• Assignment: Transcribe only what runs from the line containing "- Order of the" through the final line below, exactly, and leave every picture out.

• Entries supplied:
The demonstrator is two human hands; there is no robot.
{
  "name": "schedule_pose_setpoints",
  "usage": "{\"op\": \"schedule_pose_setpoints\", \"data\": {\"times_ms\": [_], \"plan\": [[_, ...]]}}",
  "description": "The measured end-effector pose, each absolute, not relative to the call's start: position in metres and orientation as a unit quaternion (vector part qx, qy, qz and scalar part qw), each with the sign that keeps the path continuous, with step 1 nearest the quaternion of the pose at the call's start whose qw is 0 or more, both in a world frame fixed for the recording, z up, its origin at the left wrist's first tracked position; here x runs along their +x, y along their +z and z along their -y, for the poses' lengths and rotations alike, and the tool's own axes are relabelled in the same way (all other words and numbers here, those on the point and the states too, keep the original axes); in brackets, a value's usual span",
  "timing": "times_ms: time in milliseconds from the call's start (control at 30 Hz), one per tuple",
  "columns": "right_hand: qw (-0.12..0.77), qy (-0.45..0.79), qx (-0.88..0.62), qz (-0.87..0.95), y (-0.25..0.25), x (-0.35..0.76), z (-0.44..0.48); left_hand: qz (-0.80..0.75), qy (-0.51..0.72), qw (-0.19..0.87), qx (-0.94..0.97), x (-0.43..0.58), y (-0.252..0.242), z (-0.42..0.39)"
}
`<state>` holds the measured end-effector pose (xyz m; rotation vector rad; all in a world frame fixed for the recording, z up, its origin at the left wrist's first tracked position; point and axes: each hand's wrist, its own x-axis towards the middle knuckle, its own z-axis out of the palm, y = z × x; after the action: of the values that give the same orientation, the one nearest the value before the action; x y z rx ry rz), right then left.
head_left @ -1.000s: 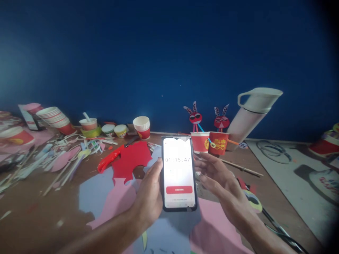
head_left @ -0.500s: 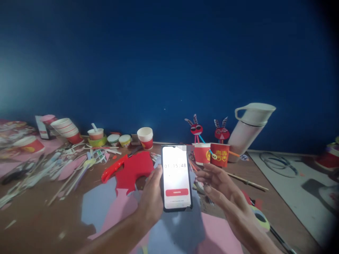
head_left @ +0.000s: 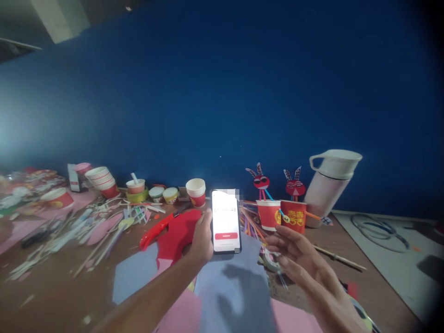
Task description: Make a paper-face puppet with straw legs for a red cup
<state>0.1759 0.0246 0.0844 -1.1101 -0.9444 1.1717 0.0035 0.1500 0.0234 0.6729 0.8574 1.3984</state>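
Note:
My left hand (head_left: 203, 239) grips a smartphone (head_left: 225, 223) by its left side, holding it upright above the table. On its bright screen are timer digits and a red button. My right hand (head_left: 298, 259) hangs to the right of the phone, fingers apart and loosely curved, holding nothing. A roll of tape (head_left: 271, 262) lies on the table just left of its fingertips. Below the phone, a grey-blue paper sheet (head_left: 236, 296) carries the hands' shadows. Beyond my right hand stand two red paper cups, one a patterned cup (head_left: 268, 216), topped with red paper figures (head_left: 261, 182).
A white thermos jug (head_left: 328, 189) leans at the back right. Red sheet material (head_left: 176, 231) and a red-handled tool (head_left: 156, 231) lie left of the phone. Stacked paper cups (head_left: 102, 180), small tubs (head_left: 170, 195) and scattered strips line the left. A blue wall (head_left: 208, 92) rises behind.
The view has tilted upward and shifted a little left, so the table items sit lower. The phone appears slightly smaller and farther away, still in my left hand. My right hand remains open beside it.

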Motion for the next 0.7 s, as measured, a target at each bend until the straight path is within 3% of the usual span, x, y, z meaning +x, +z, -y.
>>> {"op": "schedule_pose_setpoints", "data": {"times_ms": [700], "plan": [[0.559,0.534,-0.475,0.420,0.077,0.184,-0.028,-0.350,0.649,0.586,0.337,0.009,0.005,-0.225]]}}
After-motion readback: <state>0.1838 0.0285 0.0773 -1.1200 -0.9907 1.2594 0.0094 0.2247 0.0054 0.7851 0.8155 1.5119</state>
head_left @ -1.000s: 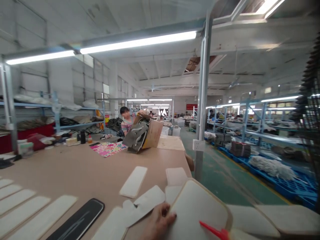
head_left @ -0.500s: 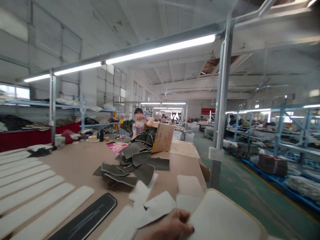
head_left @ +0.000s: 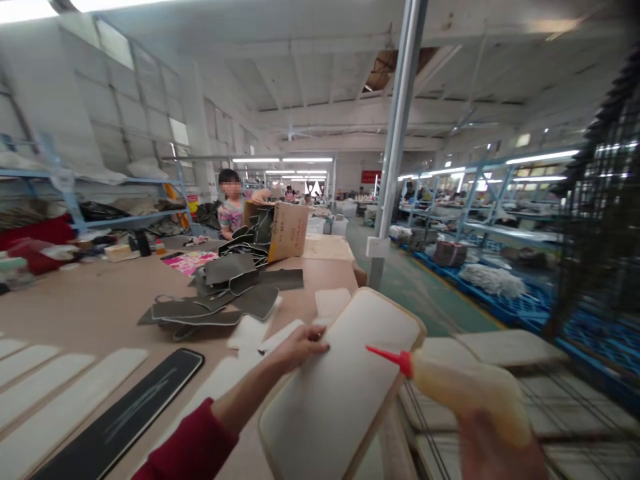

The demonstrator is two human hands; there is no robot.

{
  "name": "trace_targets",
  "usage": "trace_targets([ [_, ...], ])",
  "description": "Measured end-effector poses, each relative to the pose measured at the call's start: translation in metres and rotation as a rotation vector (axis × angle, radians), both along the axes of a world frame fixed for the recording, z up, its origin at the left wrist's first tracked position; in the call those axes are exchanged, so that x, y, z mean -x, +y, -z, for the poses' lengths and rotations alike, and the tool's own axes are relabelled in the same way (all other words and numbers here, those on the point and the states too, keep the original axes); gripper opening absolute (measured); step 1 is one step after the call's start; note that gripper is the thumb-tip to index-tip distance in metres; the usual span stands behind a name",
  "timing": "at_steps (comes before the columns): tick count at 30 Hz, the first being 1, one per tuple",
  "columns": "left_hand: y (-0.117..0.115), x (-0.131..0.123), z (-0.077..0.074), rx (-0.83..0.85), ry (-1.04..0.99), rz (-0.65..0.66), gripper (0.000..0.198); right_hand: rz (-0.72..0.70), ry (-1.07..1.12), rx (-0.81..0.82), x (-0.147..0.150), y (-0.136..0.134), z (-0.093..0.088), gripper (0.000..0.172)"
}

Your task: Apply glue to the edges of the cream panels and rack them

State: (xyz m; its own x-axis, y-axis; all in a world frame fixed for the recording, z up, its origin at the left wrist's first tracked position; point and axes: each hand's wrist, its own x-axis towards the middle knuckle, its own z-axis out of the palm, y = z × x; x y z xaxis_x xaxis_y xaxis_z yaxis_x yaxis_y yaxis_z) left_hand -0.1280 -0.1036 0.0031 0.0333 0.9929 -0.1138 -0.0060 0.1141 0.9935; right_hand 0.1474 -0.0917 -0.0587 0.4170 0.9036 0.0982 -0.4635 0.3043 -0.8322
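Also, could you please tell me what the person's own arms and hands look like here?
Both hands are bare, without gloves. The left hand has a bare forearm, with a red sleeve ending near the elbow. The right hand is blurred at the frame's edge; no sleeve shows.

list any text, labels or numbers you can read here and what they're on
No text can be quoted.
Print on the brown cardboard box: too blurred to read.
Writing on the red banner on the far wall: too small.
The pale squeeze bottle with red nozzle and white flat panel: no marking visible.
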Motion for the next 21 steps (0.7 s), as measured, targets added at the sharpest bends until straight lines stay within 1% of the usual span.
trace_targets([
  [1, 0.000, 0.000, -0.003, 0.001, 0.011, 0.013, 0.040, 0.027, 0.076, -0.035, 0.000, 0.009, -0.006, 0.073],
  [3, 0.000, -0.001, -0.006, -0.006, 0.033, 0.033, 0.039, 0.048, 0.090, -0.121, 0.002, 0.023, -0.021, 0.068],
  [5, 0.000, -0.002, -0.006, -0.003, 0.024, 0.044, 0.039, 0.052, 0.066, -0.165, 0.007, 0.028, -0.030, 0.064],
  [6, 0.001, -0.002, -0.005, 0.007, 0.005, 0.045, 0.040, 0.049, 0.058, -0.167, 0.010, 0.027, -0.031, 0.064],
  [8, 0.004, -0.002, -0.003, 0.026, -0.040, 0.036, 0.041, 0.008, 0.048, -0.136, 0.018, 0.016, -0.022, 0.066],
  [10, 0.008, 0.000, -0.002, 0.034, -0.068, 0.027, 0.041, -0.097, 0.014, -0.077, 0.027, -0.004, -0.001, 0.070],
  [12, 0.013, 0.002, -0.003, 0.034, -0.070, 0.027, 0.042, -0.250, -0.059, -0.025, 0.035, -0.025, 0.021, 0.075],
  [13, 0.014, 0.004, -0.004, 0.035, -0.065, 0.027, 0.043, -0.273, -0.114, -0.003, 0.037, -0.032, 0.028, 0.078],
  [14, 0.016, 0.005, -0.005, 0.037, -0.058, 0.024, 0.043, -0.283, -0.163, 0.005, 0.037, -0.035, 0.031, 0.079],
  [15, 0.017, 0.006, -0.006, 0.038, -0.048, 0.020, 0.043, -0.267, -0.187, 0.004, 0.037, -0.035, 0.030, 0.080],
  [16, 0.018, 0.007, -0.007, 0.038, -0.036, 0.017, 0.043, -0.229, -0.197, -0.003, 0.034, -0.030, 0.023, 0.080],
  [17, 0.018, 0.007, -0.008, 0.038, -0.022, 0.015, 0.043, -0.178, -0.188, -0.028, 0.032, -0.022, 0.012, 0.078],
  [20, 0.021, 0.006, -0.007, 0.036, 0.003, 0.031, 0.041, 0.049, -0.168, -0.140, 0.025, 0.011, -0.025, 0.072],
  [21, 0.022, 0.006, -0.006, 0.035, -0.003, 0.043, 0.041, 0.071, -0.157, -0.161, 0.026, 0.019, -0.033, 0.072],
])
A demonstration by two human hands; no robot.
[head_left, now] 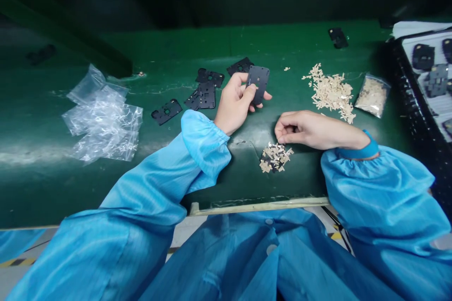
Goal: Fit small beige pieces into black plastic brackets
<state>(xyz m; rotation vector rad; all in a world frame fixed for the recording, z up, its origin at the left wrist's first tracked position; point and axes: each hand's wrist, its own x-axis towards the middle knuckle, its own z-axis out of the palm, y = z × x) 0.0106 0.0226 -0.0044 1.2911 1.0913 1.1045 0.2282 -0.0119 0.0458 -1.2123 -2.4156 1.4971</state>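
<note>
The left grip (233,103) closes on a black perforated plate (258,83) above the green surface (300,174), while the right grip (307,129) curls just beside a small pile of tan pieces (275,157), its hold unclear.

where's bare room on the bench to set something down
Bare bench lies left of the plastic bag and between the left hand and beige pieces. Crowded at the black plates and the small beige pile by the right hand.
</note>
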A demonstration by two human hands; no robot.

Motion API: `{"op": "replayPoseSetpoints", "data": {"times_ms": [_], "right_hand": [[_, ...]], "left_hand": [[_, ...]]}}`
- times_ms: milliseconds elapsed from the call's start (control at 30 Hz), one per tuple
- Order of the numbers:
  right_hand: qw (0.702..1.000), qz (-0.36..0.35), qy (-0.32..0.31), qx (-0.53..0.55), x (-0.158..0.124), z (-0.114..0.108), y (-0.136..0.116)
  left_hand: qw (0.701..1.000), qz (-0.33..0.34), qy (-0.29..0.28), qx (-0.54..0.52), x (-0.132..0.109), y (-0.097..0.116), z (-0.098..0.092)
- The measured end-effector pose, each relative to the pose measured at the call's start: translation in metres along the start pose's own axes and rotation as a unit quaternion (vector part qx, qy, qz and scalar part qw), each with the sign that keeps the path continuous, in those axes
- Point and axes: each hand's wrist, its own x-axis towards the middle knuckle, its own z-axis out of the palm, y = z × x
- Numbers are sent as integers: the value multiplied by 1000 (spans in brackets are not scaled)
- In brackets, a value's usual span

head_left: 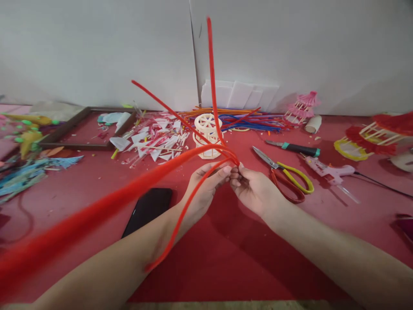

• Answer for the task:
- Order of the numbers:
  right_hand: qw (0.702..1.000), qz (-0.36..0.35), qy (-0.32..0.31), qx (-0.53..0.55), x (-0.158..0.124), z (-0.114..0.108), y (-0.136..0.116)
  left_hand: qw (0.701..1.000), qz (-0.33..0.34), qy (-0.29..0.28), qx (-0.54..0.52), x (-0.132..0.109), y (-0.097..0.116), z (-0.098..0.092)
- The measured end-effector pose, each relative to the pose measured at the call's start: translation in metres along the start pose's own axes and rotation as a unit quaternion (vector part qx, qy, qz and scalar part qw), each with the sign that keeps the path continuous, in those axes
- Point and axes: each hand's wrist, its own x-axis towards the middle knuckle, its own z-axis out of the palm, y = z × x
- Numbers are sent as integers: the value multiplied by 1000 (spans in brackets are not scaled)
- In brackets, a value's usual span

head_left: 

Nothing more remains to be added to this answer.